Special to the Charlotte Observer, published November 24, 2013
As a builder, I’m always proud of what our community has been able to accomplish with bricks and mortar. This includes some of the projects my company has had the privilege of building – from the Levine Center for the Arts that expands our city’s cultural offerings, to Ballantyne Corporate Park that attracts new businesses to our region, to the BB&T Ballpark that is still taking shape beneath our skyline. These physical spaces create a sense of place that is essential in building community.
But as a long-time Charlottean, I’m even prouder of what we are able to accomplish when we work together, in community service, building relationships and connections that become personal, creating a sense of belonging to something greater than the sum of its parts.

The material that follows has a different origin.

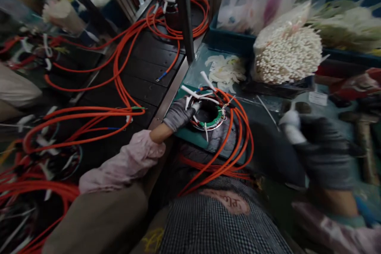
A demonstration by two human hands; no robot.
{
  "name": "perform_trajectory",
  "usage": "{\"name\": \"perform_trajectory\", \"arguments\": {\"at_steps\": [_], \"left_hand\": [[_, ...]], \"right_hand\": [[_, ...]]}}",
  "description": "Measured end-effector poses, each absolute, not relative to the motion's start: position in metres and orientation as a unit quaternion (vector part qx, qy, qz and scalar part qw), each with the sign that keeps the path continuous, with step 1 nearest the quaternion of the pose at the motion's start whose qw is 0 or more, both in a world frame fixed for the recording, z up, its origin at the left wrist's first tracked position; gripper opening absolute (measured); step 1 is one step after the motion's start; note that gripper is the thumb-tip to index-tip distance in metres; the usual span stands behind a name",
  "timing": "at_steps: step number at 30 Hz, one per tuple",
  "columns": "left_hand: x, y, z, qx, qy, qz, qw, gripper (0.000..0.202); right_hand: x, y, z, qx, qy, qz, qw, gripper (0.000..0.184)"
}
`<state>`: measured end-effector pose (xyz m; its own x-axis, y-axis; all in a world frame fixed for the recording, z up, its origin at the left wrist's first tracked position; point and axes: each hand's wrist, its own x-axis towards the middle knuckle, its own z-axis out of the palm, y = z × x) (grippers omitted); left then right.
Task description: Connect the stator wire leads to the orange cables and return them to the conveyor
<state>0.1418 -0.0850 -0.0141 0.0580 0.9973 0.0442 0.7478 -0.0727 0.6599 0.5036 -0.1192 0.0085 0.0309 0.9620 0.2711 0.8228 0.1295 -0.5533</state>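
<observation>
Sitting on a green mat (188, 135) at the edge of the work surface, a round wired ring assembly (208, 119) shows a green band around a dark centre, with white cable ties (190, 92) sticking out from its rim and orange cables (238, 143) looping away on its right and down toward the lap. The left hand (177, 114), in a grey glove, rests on the ring's near left edge, its fingers (190, 108) pressed together among the ties; whether they pinch one cannot be told. The right hand (324, 152), in a dark glove, is blurred and sits to the right of the ring, a white object (291, 126) at its fingertips; the blur hides whether those fingers are spread or closed. A pink sleeve (122, 162) covers the left forearm, and a checked apron (220, 222) lies across the lap. Beyond the ring, pale loose pieces (224, 72) lie beside a bulging bag of white-headed small parts (287, 53) at a teal plastic bin (229, 39). To the left, a black slotted bench (149, 67) carries more coils of orange cable (178, 16), with further rings and white ties along it
</observation>
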Motion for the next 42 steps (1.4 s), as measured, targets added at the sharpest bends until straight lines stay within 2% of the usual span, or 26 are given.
{"name": "perform_trajectory", "arguments": {"at_steps": [2,3,7,10,14,17,21,27,32,37,42], "left_hand": [[0.140,-0.087,-0.016,0.706,0.621,0.257,0.226,0.021],[0.141,-0.092,-0.016,0.717,0.611,0.261,0.209,0.023],[0.155,-0.129,-0.021,0.768,0.536,0.332,0.114,0.040],[0.169,-0.160,-0.026,0.789,0.456,0.409,0.055,0.047],[0.173,-0.183,-0.030,0.810,0.392,0.434,0.040,0.054],[0.168,-0.189,-0.032,0.816,0.393,0.420,0.047,0.053],[0.166,-0.190,-0.031,0.816,0.440,0.371,0.060,0.051],[0.168,-0.190,-0.022,0.818,0.448,0.346,0.099,0.051],[0.181,-0.182,-0.007,0.841,0.425,0.333,0.040,0.051],[0.206,-0.157,0.019,0.867,0.429,0.249,0.052,0.043],[0.226,-0.131,0.038,0.884,0.434,0.165,0.059,0.048]], "right_hand": [[0.460,-0.158,0.008,-0.585,-0.702,0.211,0.348,0.025],[0.441,-0.173,0.004,-0.525,-0.727,0.280,0.343,0.026],[0.402,-0.207,-0.018,-0.488,-0.736,0.282,0.373,0.026],[0.409,-0.214,-0.022,-0.485,-0.746,0.285,0.357,0.028],[0.420,-0.217,-0.016,-0.472,-0.771,0.240,0.353,0.034],[0.417,-0.215,-0.010,-0.477,-0.769,0.238,0.352,0.032],[0.410,-0.208,-0.001,-0.491,-0.770,0.270,0.306,0.024],[0.413,-0.203,0.006,-0.493,-0.774,0.238,0.317,0.023],[0.430,-0.203,0.014,-0.509,-0.777,0.228,0.293,0.021],[0.447,-0.195,0.027,-0.547,-0.778,0.199,0.237,0.024],[0.452,-0.183,0.036,-0.539,-0.791,0.160,0.239,0.027]]}}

As chairman of the Charlotte Chamber several years ago, I was heartened to see businesses engage in all kinds of community service. Even during recession, our corporate community rebuilt neighborhoods, worked in soup kitchens and collected food, coats and shoes for people in need. These businesses understand that Charlotte’s success is rooted in collaboration between public, private and charitable entities. They also know they gain far more than they expend when their employees rally around a community project.

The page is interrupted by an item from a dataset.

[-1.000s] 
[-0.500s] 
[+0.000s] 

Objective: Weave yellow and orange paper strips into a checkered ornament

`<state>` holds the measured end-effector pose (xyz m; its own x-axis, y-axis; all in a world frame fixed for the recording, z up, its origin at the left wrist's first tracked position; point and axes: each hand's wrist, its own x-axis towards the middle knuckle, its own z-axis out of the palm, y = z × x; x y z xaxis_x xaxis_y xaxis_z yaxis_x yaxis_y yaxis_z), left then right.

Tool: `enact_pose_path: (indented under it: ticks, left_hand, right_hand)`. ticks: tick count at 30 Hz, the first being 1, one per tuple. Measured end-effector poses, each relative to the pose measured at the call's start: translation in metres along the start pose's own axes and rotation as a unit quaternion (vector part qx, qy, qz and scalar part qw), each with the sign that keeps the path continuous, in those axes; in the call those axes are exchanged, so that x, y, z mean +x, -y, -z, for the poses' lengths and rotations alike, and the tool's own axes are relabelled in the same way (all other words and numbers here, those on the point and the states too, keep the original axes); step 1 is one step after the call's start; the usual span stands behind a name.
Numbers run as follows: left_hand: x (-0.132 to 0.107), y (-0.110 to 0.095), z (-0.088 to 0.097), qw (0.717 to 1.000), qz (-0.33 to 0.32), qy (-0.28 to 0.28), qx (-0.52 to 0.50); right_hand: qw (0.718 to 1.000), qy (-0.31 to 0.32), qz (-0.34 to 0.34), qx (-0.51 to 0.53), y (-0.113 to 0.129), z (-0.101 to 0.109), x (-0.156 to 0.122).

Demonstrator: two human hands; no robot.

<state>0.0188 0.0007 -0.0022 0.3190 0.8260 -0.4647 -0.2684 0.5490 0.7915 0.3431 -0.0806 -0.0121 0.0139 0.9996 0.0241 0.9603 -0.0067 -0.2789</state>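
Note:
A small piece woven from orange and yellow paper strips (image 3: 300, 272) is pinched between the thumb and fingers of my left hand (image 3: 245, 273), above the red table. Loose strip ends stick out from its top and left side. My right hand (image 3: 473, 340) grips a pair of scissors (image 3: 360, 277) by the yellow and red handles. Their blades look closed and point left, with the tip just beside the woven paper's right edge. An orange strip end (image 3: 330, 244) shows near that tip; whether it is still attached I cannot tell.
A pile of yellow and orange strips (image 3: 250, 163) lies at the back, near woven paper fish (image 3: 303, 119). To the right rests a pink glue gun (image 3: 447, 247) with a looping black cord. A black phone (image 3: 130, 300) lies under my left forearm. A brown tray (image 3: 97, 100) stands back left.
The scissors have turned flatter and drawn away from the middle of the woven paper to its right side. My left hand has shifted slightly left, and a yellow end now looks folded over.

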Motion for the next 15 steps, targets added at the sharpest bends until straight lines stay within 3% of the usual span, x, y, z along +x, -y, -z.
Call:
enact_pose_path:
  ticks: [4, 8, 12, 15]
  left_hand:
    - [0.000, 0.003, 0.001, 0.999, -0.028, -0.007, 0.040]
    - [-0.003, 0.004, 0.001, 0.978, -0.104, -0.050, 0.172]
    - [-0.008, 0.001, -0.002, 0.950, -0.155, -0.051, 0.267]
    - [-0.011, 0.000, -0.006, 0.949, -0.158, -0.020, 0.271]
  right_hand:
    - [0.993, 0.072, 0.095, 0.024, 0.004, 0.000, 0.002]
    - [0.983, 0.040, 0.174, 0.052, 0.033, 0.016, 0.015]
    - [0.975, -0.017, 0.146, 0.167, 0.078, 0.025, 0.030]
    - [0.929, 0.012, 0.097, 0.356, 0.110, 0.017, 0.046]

You can call this “enlightened self-interest,” the philosophy that says people acting to further the interests of others ultimately serve their own interests, too. But as governments cut services and our underclass grows, putting business to work for the sake of community is simply the right thing to do.
As our company turns 50 in December, our employees took on a number of community service projects throughout the year to celebrate our anniversary. Since May, we’ve built bridges along the Carolina Thread Trail, constructed a LEED Platinum Habitat house in northeast Charlotte and last month helped “Finish the Wall.”
Finish the Wall is a novel charity that exists to complete humanitarian efforts left undone by other well-intentioned organizations. In this case, the “wall” was an apartment building for low-income families in west Charlotte’s Jackson Park, under construction off and on since 2004. The building needed electrical work, plumbing, windows and doors, flooring and fencing, and an expansion to make room for more families. So each weekend in October, a variety of volunteer groups from Charlotte took a turn working to make this building a home.
While this and other projects require time and energy beyond our normal work day, they are a secret ingredient in our company’s longevity.
So as I take stock today, I want to encourage other CEOs – especially those with companies new to the region – to get involved and stay involved, even when resources are tight.
As a Charlotte native, my husband, B.D. Rodgers, understood when he started our company in 1963 that an essential ingredient to a community’s success was the engagement of its corporate citizens. As a business owner, he also knew the company would “profit” from its community service work.
We’ve found that broadened exposure to people and organizations beyond our own circle enriches our perspectives and enhances creativity. We see improved morale, loyalty and productivity.
Through the years, these projects also have helped us:
• Identify leaders and new skill sets in employees;
• Build confidence, listening and decision-making abilities;
• Reinforce core values of compassion and caring;
• Network with other businesses and demonstrate the quality of our work;
• Attract talent and build goodwill in our communities.
As our company aspires to another 50 years, we believe our legacy of community service will continue. My hope is that every Charlotte company will embrace this work as good for business and good for community.